_WORK INSTRUCTION:_
Every line that contains the word "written" should be copied from the records below.

##### INPUT MATERIAL #####

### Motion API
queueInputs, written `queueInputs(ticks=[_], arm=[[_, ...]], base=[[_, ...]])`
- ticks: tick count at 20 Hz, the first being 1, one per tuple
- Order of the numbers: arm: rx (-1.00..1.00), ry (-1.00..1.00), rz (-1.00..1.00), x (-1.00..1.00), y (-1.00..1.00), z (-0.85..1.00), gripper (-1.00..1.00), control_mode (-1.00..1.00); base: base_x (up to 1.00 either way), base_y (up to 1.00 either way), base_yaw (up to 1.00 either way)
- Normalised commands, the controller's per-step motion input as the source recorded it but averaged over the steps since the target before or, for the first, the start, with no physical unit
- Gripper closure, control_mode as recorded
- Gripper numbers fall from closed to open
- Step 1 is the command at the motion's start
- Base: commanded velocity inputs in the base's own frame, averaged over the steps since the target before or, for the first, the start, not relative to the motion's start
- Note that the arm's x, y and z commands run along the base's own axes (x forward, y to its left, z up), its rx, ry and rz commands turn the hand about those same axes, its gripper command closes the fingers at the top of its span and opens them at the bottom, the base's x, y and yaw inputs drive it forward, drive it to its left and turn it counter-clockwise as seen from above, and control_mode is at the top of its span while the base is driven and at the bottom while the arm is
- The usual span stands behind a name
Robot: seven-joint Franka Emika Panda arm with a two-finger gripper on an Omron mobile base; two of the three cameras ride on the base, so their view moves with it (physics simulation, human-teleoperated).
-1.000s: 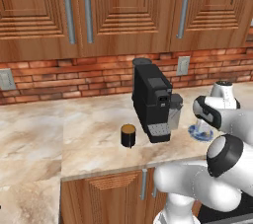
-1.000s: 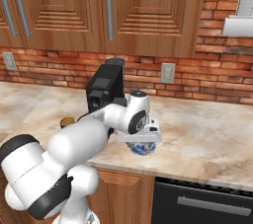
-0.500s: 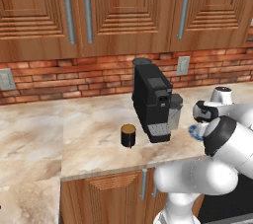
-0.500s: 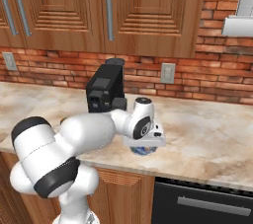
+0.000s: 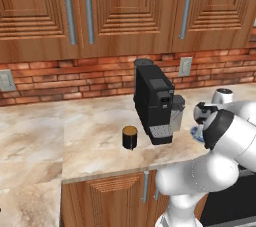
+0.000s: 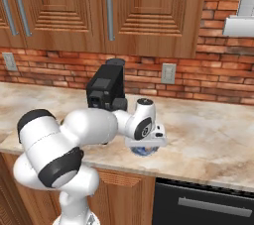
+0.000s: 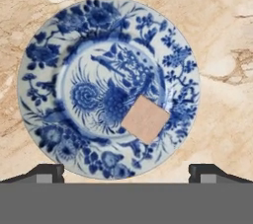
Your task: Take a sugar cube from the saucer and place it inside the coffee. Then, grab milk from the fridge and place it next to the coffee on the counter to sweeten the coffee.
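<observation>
Evenly lit, flat rendered light, no glare; soft faint shadows beside the coffee point(image 5: 130, 137) on the counter point(image 5: 45, 141); hand view crisp, base views slightly soft, no edge distortion

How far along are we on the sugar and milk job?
Nothing is finished yet. The sugar cube lies on the saucer, and the open gripper hangs directly above, so the pick is in hand. Left: grasp the cube, drop it in the coffee beside the coffee machine, then fetch the milk.
</observation>
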Motion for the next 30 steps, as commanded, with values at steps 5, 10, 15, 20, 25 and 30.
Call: queueInputs(ticks=[5,10,15,20,25,30], arm=[[0.0,0.0,0.0,0.27,0.0,0.0,-1.0,-1.0],[0.0,0.0,0.0,0.06,0.0,-0.12,-1.0,-1.0],[0.0,0.0,0.0,0.01,0.0,-0.2,1.0,-1.0],[0.0,-0.03,0.0,0.07,-0.02,-0.18,1.0,-1.0],[-0.02,-0.03,0.0,0.16,-0.03,-0.07,1.0,-1.0],[-0.01,-0.02,0.0,0.1,0.0,0.02,1.0,-1.0]], base=[[0.0,0.0,0.0],[0.0,0.0,0.0],[0.0,0.0,0.0],[0.0,0.0,0.0],[0.0,0.0,0.0],[0.0,0.0,0.0]])
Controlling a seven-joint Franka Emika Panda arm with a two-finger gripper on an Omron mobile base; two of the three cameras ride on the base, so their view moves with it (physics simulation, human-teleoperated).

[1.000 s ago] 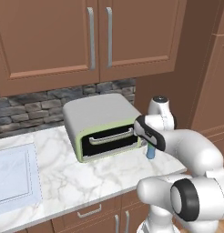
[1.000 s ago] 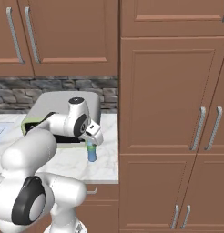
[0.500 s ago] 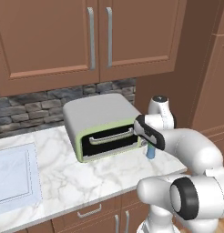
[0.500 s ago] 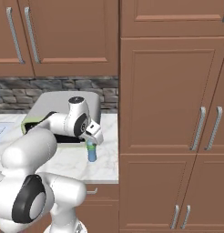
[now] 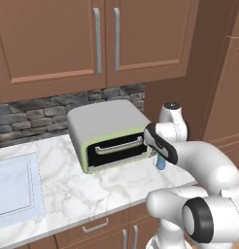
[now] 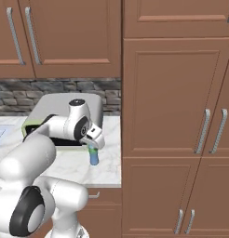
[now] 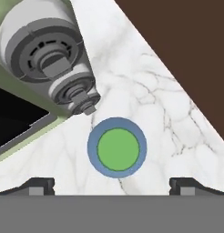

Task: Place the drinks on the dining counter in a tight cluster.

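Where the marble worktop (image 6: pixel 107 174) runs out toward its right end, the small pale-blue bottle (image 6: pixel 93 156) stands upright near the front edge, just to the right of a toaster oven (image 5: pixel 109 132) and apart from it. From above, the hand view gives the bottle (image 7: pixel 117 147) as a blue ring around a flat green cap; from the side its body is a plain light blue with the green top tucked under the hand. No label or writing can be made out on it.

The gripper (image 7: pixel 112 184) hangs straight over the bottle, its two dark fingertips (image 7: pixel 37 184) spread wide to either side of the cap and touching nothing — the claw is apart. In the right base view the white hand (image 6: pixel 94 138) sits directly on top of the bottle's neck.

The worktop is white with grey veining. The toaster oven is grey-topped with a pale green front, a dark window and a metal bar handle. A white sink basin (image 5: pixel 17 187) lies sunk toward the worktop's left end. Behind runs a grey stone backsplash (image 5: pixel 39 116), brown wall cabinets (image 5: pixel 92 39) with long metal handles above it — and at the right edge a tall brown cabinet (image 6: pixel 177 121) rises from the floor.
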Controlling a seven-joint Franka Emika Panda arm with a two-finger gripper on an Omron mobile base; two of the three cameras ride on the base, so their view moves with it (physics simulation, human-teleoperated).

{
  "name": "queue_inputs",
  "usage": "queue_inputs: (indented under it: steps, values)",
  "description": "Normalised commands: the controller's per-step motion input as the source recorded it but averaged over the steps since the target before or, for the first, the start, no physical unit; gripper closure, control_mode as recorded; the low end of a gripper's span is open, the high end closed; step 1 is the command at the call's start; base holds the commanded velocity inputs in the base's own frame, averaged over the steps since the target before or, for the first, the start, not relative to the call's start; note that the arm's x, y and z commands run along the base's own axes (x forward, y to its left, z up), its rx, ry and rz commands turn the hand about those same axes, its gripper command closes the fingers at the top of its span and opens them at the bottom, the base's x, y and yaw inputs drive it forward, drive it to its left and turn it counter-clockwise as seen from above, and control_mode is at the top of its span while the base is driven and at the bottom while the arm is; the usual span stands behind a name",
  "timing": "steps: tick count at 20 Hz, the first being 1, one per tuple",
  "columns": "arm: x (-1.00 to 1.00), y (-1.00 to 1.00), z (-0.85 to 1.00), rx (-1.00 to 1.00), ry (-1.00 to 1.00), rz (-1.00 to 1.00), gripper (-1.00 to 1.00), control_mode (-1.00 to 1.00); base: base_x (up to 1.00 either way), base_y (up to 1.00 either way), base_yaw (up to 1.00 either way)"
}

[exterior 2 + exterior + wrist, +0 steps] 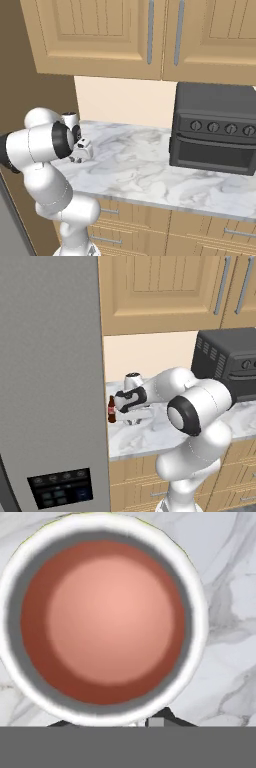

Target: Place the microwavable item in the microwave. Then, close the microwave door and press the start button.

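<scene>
The microwavable item, a white round bowl (105, 619) with reddish-brown contents, sits on the marble counter (230, 587) and takes up most of the hand view, seen from straight above. My gripper (132, 417) points down at the counter's left end, close over the bowl. Its dark fingertips (167, 717) peek out just past the bowl's near rim. How the jaws stand against the rim is hidden. In the right base view the gripper (82, 151) hangs low over the counter beside the arm's elbow. The microwave and its door are out of view.
A dark brown bottle (111, 410) with a red label stands right beside the hand, against the tall grey fridge (50, 381). A black toaster oven (215, 130) fills the counter's right end. Wooden cabinets (150, 35) hang overhead.
</scene>
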Motion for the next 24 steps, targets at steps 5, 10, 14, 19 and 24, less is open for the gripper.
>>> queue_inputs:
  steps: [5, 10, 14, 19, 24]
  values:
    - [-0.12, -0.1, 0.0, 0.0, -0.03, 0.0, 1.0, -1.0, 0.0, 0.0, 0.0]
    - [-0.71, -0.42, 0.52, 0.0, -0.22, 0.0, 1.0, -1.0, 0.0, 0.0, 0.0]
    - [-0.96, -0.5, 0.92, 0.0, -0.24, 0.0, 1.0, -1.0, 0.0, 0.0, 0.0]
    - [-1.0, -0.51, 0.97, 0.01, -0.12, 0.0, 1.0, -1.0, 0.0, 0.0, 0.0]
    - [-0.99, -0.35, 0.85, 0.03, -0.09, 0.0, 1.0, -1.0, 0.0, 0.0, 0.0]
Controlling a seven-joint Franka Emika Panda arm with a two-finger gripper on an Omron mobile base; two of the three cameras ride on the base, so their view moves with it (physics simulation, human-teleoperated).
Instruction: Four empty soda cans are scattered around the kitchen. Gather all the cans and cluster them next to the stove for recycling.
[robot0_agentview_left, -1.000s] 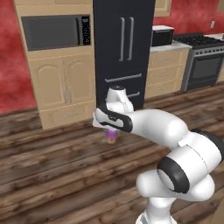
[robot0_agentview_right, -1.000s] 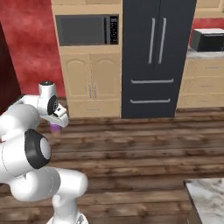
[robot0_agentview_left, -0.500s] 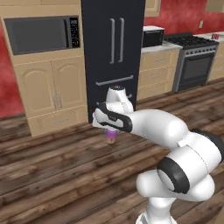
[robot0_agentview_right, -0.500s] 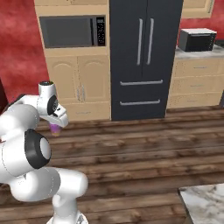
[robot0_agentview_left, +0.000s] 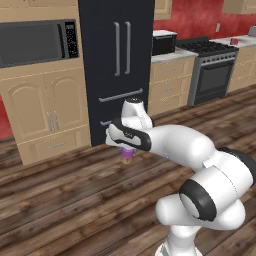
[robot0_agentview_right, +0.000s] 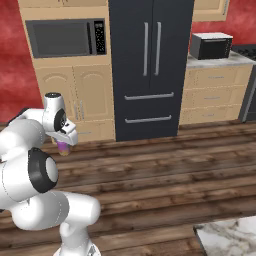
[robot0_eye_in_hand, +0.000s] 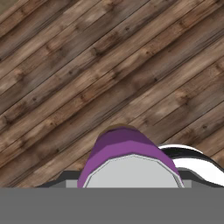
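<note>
While the purple can (robot0_agentview_left: 128, 154) hangs under the arm's tool (robot0_agentview_left: 128, 150), clamped there and carried well above the wooden floor (robot0_agentview_left: 60, 200), the step in hand looks like transport: one can picked up and being taken toward the stove (robot0_agentview_left: 212, 67). From the hand view the can's silver top and purple wall (robot0_eye_in_hand: 127, 151) sit right at the tool, with floor planks running diagonally beneath, so the tool is grasping the can rather than standing released. The stove stands far off to the right in the left base view, against the red back wall, with a small black microwave (robot0_agentview_left: 164, 42) on the table (robot0_agentview_left: 172, 55) just beside it. A tiny red object (robot0_agentview_left: 234, 41) rests on the table on the stove's other side; it may be another can, though it is too small to tell. Next, I judge, the base has to close on the stove, and the arm must lift the can to table height and set it down upright next to the range. Between here and there stand a dark fridge (robot0_agentview_right: 150, 65) and tan cabinets holding a built-in microwave (robot0_agentview_right: 65, 37).
</note>
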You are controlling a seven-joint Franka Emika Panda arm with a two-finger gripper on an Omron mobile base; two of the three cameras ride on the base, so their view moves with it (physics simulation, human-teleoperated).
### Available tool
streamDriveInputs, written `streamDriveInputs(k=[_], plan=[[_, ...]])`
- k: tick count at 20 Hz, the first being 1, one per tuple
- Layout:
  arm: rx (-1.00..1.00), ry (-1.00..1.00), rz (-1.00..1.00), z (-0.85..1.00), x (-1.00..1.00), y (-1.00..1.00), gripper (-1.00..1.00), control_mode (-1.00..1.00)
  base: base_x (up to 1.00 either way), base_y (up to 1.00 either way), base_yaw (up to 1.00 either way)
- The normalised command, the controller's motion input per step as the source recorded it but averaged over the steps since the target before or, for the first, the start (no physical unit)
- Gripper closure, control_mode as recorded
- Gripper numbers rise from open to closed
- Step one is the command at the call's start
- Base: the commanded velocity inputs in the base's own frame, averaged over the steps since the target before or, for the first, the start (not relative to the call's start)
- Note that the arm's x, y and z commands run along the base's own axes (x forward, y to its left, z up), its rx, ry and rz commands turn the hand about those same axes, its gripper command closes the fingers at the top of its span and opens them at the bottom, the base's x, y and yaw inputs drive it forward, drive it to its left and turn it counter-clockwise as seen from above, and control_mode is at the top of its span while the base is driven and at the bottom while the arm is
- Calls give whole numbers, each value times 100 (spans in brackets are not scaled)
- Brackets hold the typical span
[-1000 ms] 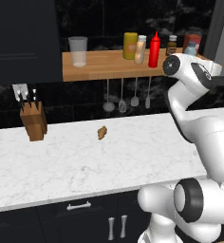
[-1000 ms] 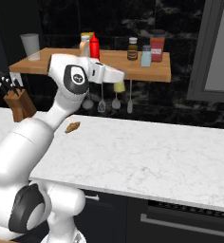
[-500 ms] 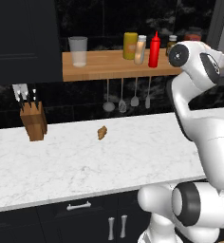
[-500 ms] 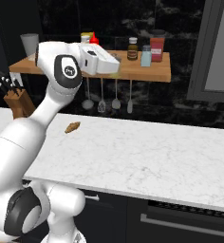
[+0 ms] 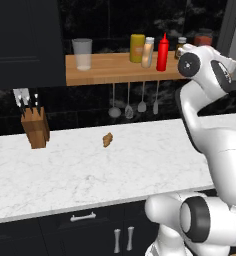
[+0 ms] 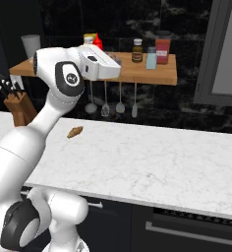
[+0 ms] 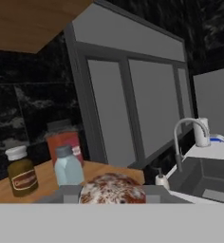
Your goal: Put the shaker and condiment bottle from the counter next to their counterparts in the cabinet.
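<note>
Hand: the hand (image 6: pixel 115 68) is raised to shelf height at 10 o'clock in the right base view, in front of the cabinet's front edge. Its fingers are not visible, so I cannot tell whether it is open or closed.
Hand content: a round mottled red-and-white object (image 7: pixel 112 189) sits at 6 o'clock in the hand view, between grey parts. I cannot tell what it is.
Cabinet: the cabinet (image 5: pixel 105 70) is a light-brown wooden plank on the dark wall above the table (image 5: pixel 140 165).
Condiment bottle: the condiment bottle (image 5: pixel 147 51) stands upright on the cabinet at 1 o'clock in the left base view. It is between the yellow container (image 5: pixel 137 48) and the red squeeze bottle (image 5: pixel 162 52), just beside both.
Pale-blue shaker: the pale-blue shaker (image 7: pixel 69 166) stands upright on the cabinet at 8 o'clock in the hand view. The dark-brown bottle (image 7: pixel 21 172) is at its 9 o'clock and the red container (image 7: pixel 61 137) is behind it.
Glass: the clear glass (image 5: pixel 82 54) stands at the cabinet's left end, well apart from the bottles.
Utensils: the utensils (image 5: pixel 135 102) hang under the cabinet.
Table items: the knife block (image 5: pixel 35 127) is at 9 o'clock in the left base view. The small brown piece (image 5: pixel 107 140) lies near the view's centre.
Sink area: the faucet (image 7: pixel 185 137) stands at 3 o'clock in the hand view, with the soap dispenser (image 7: pixel 160 179) just beside it.
</note>
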Motion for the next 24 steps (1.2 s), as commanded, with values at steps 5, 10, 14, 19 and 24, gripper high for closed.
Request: streamDriveInputs(k=[5,10,14,19,24], plan=[[1,0,0,22,9,0,100,-100,0,0,0],[0,0,2,-3,15,0,100,-100,0,0,0],[0,0,5,-2,24,0,100,-100,0,0,0],[0,0,5,0,22,-2,100,-100,0,0,0],[0,0,8,0,15,-11,100,-100,0,0,0]])
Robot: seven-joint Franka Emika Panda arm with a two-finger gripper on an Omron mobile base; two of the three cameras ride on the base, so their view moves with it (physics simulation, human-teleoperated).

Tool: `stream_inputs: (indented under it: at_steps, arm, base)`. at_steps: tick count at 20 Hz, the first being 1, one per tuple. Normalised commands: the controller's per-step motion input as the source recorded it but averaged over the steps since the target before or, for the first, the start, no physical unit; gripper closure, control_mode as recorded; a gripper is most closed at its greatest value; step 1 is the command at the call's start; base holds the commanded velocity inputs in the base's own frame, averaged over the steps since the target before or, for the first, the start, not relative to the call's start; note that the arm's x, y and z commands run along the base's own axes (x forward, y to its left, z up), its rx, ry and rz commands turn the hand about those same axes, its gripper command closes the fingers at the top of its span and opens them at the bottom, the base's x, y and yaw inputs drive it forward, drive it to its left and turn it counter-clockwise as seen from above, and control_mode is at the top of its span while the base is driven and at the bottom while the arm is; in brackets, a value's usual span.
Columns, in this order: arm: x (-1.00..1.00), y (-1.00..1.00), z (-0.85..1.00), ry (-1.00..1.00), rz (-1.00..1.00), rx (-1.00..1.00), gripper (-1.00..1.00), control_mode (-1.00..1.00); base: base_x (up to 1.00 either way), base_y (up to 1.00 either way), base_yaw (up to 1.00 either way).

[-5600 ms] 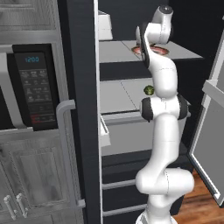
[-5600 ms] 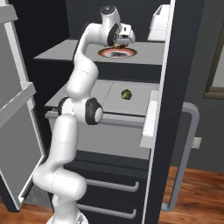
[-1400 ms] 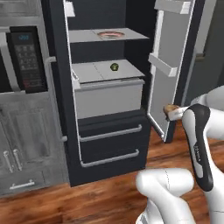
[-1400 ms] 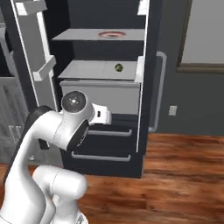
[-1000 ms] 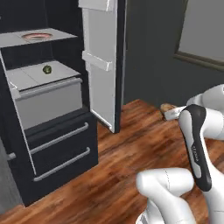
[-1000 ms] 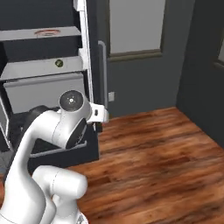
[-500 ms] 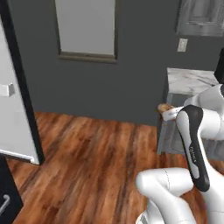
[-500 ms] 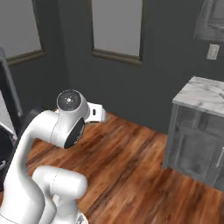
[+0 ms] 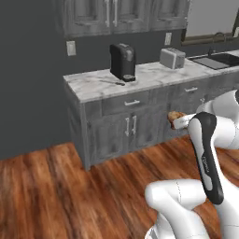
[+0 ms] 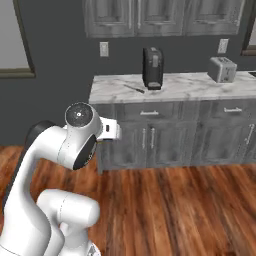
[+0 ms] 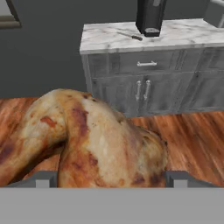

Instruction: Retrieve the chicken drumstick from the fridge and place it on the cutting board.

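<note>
The chicken drumstick (image 11: 96, 140), golden-brown and lumpy, sits close up in the hand view between the two fingertips of my gripper (image 11: 109, 179), which is shut on it. In the left base view the chicken drumstick (image 9: 175, 115) shows as a small brown lump at the end of my gripper (image 9: 177, 121), held at about drawer height in front of the grey cabinets. The arm is folded close to the base. The fridge and the cutting board are out of view.
A marble counter (image 9: 140, 77) on grey cabinets (image 10: 150, 137) stands ahead. On it are a black coffee machine (image 9: 123, 61), a toaster (image 9: 171, 58) and a knife (image 9: 112, 82). A sink (image 9: 214, 59) lies further right. Wood floor (image 10: 175, 200) stretches between me and the cabinets.
The whole picture has swung from the open fridge past a dark wall to the kitchen counter, so the base has moved. The gripper stays shut on the drumstick.
</note>
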Motion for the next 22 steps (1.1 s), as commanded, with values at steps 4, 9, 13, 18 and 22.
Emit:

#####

_SOLUTION TO THIS TASK:_
queueInputs, written `queueInputs(ticks=[_], arm=[[_, ...]], base=[[_, ...]])`
streamDriveInputs, written `streamDriveInputs(k=[_], plan=[[_, ...]])`

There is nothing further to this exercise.